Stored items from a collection

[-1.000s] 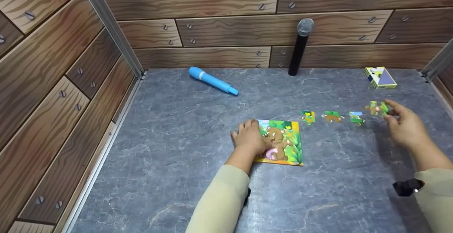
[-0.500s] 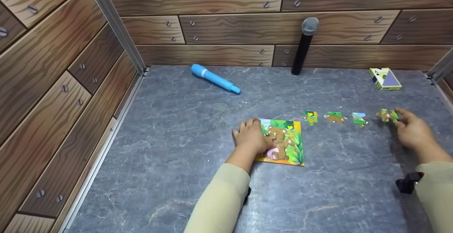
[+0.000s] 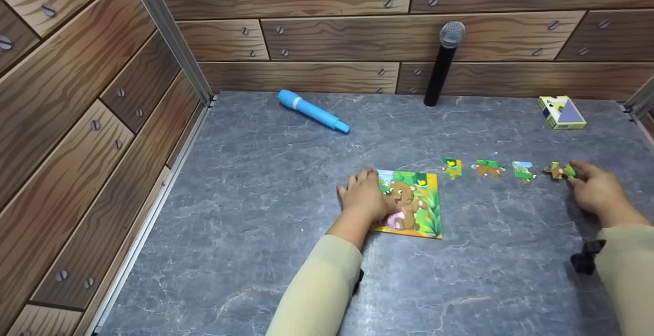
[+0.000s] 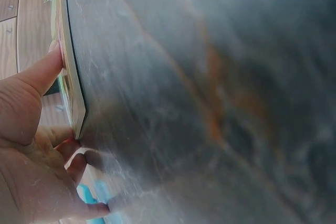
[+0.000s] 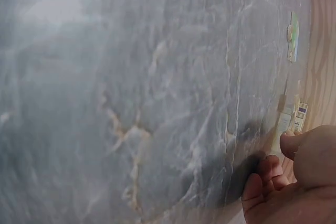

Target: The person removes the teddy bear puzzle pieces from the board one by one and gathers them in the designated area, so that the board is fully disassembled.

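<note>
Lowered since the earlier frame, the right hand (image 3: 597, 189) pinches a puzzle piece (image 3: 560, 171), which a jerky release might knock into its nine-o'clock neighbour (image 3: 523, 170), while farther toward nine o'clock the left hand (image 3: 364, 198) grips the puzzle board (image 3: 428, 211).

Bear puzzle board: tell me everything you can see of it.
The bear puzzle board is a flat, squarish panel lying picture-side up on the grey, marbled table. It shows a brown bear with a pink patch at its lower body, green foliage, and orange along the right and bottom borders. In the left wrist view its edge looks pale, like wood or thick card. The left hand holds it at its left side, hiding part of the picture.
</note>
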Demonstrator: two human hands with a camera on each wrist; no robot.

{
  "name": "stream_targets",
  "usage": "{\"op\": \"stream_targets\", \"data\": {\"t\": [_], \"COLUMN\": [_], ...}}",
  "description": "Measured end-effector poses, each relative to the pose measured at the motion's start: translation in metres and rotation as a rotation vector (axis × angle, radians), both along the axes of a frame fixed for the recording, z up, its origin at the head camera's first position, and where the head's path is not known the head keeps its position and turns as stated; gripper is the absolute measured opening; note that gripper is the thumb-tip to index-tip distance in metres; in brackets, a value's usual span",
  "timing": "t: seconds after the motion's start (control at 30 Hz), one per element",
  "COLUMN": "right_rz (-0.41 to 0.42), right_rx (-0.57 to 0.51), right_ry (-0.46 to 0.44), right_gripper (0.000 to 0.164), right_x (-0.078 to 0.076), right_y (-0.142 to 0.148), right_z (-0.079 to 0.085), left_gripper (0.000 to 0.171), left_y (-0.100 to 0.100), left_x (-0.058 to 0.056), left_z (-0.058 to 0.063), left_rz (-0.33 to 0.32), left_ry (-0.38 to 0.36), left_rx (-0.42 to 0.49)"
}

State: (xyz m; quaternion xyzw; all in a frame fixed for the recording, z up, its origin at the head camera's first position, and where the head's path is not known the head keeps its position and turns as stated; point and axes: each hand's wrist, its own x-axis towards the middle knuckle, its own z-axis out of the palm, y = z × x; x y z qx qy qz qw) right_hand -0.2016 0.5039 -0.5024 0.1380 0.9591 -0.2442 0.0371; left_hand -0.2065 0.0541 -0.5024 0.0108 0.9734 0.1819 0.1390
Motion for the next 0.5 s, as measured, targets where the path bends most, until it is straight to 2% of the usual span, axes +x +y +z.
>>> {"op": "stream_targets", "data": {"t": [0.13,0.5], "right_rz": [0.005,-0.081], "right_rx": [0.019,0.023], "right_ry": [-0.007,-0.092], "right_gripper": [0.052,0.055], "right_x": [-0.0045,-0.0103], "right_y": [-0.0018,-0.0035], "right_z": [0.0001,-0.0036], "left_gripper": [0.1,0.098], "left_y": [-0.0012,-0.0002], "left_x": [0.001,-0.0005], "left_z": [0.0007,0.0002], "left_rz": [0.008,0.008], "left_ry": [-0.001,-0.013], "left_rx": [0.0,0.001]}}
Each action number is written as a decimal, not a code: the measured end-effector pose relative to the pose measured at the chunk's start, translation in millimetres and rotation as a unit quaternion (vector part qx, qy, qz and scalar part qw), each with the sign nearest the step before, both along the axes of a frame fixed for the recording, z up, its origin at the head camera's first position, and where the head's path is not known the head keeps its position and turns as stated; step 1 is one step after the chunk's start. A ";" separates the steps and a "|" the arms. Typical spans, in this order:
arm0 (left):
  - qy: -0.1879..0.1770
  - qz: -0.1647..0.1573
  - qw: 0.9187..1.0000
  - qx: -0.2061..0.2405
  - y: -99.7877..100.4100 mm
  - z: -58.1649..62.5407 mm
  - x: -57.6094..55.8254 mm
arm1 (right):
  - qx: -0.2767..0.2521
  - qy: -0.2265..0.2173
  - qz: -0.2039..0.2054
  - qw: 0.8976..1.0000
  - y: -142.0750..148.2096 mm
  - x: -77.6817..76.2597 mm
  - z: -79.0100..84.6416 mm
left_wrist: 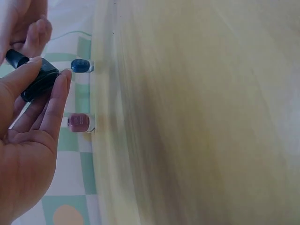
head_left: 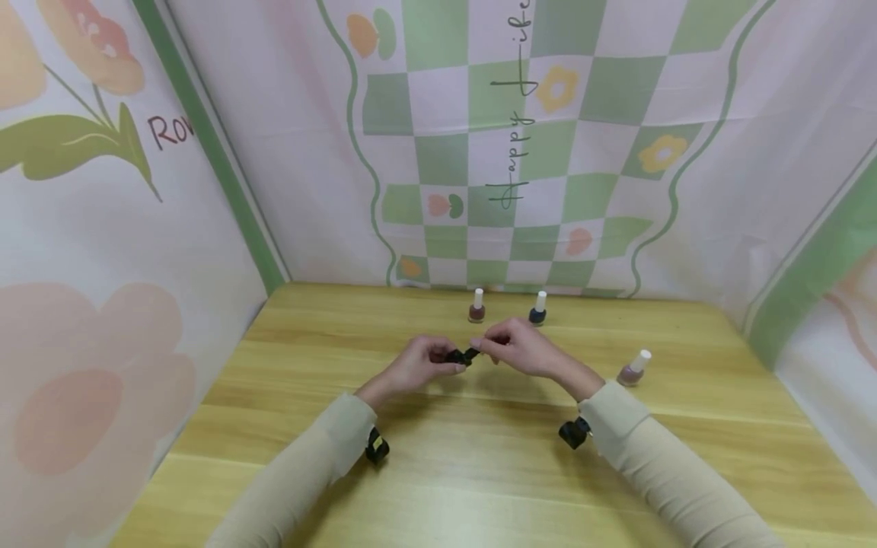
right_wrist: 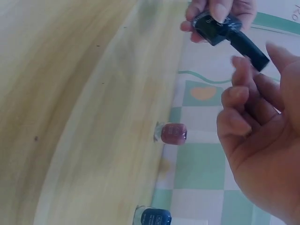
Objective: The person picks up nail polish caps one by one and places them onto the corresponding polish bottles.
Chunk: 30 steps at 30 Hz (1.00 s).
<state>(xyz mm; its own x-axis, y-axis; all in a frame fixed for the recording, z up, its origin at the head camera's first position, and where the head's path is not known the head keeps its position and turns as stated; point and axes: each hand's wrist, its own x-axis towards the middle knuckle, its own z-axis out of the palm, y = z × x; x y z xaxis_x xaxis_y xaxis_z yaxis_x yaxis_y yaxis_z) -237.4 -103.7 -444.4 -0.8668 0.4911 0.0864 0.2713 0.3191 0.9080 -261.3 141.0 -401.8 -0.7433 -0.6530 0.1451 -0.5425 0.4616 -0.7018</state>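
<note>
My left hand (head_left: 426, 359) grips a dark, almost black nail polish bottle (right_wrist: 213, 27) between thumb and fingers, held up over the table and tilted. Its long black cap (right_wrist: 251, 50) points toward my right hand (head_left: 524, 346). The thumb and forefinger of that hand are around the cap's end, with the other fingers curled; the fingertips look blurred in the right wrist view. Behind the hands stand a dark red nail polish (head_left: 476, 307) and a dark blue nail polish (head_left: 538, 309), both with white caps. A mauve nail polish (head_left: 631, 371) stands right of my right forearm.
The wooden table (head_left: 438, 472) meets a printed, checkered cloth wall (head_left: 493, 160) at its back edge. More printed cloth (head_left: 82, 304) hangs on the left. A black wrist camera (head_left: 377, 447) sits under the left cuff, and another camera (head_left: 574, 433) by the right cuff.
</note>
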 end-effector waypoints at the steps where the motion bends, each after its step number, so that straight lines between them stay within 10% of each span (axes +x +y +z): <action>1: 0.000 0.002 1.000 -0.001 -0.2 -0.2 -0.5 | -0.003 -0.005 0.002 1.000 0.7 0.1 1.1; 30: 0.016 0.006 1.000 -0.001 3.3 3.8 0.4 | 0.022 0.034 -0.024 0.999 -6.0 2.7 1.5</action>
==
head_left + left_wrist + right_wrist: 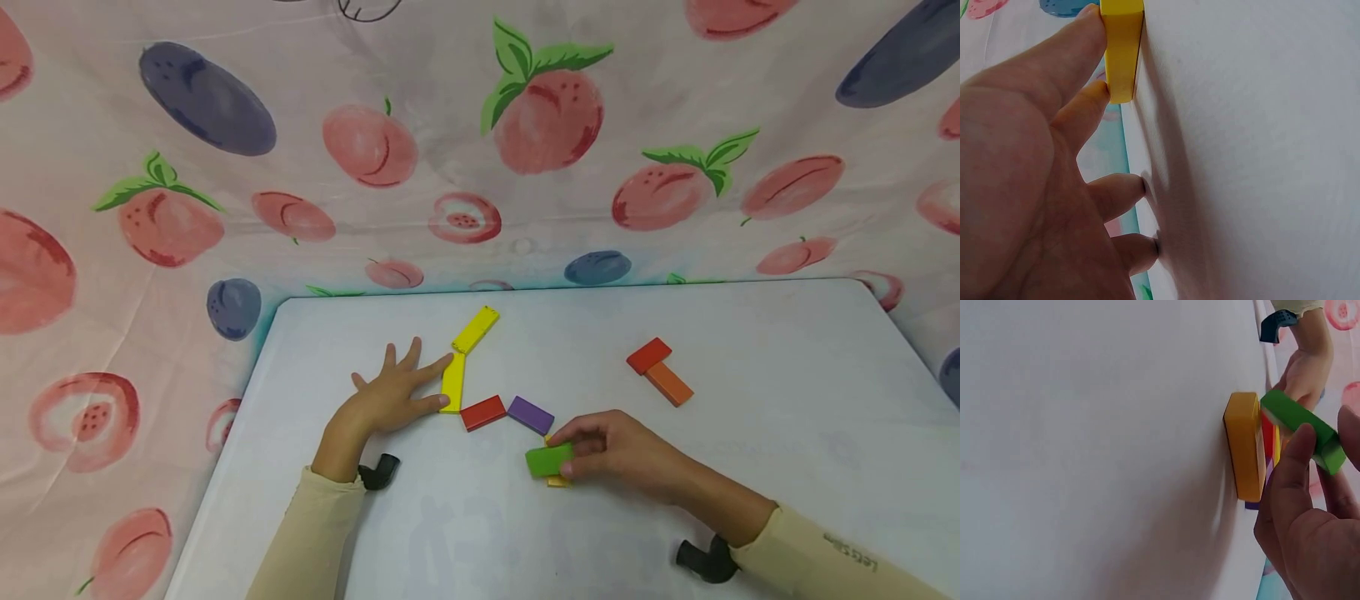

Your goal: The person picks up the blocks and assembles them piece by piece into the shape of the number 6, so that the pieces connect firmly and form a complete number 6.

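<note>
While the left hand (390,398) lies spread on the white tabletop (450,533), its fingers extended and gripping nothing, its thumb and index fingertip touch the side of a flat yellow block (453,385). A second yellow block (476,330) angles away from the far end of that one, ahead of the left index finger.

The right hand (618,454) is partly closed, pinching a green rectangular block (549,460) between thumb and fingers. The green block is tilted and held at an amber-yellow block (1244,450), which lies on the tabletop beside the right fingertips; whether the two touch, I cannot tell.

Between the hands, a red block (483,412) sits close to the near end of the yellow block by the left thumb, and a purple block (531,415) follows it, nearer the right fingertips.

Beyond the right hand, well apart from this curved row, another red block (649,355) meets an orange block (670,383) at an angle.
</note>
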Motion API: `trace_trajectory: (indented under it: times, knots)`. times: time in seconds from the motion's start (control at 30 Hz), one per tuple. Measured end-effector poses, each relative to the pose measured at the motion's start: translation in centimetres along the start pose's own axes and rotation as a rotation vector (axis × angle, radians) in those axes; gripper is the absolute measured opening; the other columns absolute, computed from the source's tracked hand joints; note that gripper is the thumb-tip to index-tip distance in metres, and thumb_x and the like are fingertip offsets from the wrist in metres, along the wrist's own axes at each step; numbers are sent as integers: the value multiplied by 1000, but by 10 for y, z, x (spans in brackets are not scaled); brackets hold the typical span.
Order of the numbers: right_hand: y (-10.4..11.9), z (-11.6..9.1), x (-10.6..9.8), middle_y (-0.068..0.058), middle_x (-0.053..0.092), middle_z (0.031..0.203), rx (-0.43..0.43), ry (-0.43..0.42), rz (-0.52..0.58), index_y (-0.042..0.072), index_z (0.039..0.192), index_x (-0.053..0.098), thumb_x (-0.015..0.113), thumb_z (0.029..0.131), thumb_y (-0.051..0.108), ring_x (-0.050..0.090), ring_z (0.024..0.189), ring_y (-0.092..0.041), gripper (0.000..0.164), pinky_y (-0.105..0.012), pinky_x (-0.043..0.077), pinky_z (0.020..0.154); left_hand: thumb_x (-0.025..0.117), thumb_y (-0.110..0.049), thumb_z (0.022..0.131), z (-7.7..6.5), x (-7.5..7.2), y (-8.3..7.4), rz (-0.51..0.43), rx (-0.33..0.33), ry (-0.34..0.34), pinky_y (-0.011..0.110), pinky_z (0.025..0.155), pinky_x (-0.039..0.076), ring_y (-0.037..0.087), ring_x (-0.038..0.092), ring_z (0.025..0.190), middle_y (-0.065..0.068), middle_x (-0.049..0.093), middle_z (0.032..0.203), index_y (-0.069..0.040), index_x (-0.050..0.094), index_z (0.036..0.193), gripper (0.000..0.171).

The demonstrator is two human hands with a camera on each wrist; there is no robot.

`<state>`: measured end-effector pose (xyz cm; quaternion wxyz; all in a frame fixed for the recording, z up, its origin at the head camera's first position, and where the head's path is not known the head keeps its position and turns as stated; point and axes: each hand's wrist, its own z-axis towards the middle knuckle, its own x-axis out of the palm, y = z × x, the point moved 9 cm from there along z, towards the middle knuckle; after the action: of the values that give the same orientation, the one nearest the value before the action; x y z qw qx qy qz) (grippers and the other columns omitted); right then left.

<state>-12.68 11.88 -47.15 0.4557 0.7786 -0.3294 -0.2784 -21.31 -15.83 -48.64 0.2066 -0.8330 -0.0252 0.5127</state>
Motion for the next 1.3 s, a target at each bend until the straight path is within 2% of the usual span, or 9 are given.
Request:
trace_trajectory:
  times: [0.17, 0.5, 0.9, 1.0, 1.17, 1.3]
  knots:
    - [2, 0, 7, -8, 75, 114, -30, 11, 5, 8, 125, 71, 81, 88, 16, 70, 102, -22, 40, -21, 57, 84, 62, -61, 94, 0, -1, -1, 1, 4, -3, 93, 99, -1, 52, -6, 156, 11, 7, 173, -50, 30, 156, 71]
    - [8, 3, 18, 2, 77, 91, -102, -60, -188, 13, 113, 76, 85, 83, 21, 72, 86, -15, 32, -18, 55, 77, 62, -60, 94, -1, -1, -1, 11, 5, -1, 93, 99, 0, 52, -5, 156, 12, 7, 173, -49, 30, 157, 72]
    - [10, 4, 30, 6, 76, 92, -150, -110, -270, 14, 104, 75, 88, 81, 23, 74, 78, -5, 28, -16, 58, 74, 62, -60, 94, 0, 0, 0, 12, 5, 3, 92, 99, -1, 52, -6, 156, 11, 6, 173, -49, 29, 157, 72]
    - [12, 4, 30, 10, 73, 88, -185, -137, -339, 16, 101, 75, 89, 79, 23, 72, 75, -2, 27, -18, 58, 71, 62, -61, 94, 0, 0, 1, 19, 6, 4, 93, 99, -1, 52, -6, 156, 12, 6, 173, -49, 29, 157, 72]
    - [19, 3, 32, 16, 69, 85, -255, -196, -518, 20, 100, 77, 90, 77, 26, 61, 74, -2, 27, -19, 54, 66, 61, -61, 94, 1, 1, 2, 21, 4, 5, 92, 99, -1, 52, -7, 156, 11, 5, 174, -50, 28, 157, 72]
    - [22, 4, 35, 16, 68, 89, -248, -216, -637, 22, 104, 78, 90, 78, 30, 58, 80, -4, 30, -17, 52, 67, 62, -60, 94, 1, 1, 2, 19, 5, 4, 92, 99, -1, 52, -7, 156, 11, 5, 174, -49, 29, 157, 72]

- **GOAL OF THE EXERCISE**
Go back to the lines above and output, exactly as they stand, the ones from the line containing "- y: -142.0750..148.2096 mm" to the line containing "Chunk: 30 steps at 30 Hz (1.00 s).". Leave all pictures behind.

- **WRITTEN SOLUTION**
  - y: -142.0750..148.2096 mm
  - x: -77.6817..76.2597 mm
  - z: -79.0100..84.6416 mm
left_wrist: 
head_left: 
right_wrist: 
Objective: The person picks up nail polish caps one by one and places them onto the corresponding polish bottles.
Chunk: 30 steps at 30 Hz (1.00 s).

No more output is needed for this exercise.